LISBON (Reuters) - A Lisbon judge ordered the chief executive of EDP-Energias de Portugal (EDP.LS), Antonio Mexia, to be suspended along with the CEO of subsidiary EDP Renovaveis as part of a corruption investigation, a source familiar with the decision said.
The ruling was reported by news website ECO earlier on Monday.
Miguel Stilwell d’Andrade, currently chief financial officer of EDP, will take over as interim CEO while Mexia is suspended, according an EDP statement published by Portugal’s market regulator CMVM.
Portugal’s public prosecutor indicted Mexia and EDP Renovaveis (EDPR.LS) CEO Joao Manso Neto three years ago on suspicion of corruption in a case that involved former Portuguese Economy Minister Manuel Pinho in 2007. EDP, the two executives and Pinho have always denied any wrongdoing.
Court officials were not immediately available for comment.
“EDP reaffirms that regarding these matters there was no irregularity that can be attributed to the company,” the company’s statement on Monday evening read.

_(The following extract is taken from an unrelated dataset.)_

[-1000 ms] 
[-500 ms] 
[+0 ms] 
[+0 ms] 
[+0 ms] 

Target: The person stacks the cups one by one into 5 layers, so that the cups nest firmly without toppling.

ECO and media outlets, including the Expresso weekly’s website, said the decision to suspend the executives with immediate effect was taken by Judge Carlos Alexandre, who is separately presiding over another corruption case involving former Prime Minister Jose Socrates.
CMVM suspended trading in shares of both companies. In separate statements, the market regulator said it awaited their disclosure of relevant information to the market.
EDP shares fell 2.4% in afternoon trading while the broader market in Lisbon was up 0.09%.
The public prosecutor has alleged that Pinho personally benefited when he approved a scheme to compensate EDP for the early end of fixed multi-annual Power Purchase Agreements (PPA), and a 25-year extension of 27 dam concessions without public tender.
The public prosecutor has said EDP subsequently sponsored a renewable energy course at a major U.S. university, taught by Pinho, as a reward.
In a court document seen by Reuters, Mexia and Manso Neto rejected the prosecutor’s claims, calling them “fictional narrative” and said the proposed suspension was “illegal” as a manager can only be dismissed by shareholders.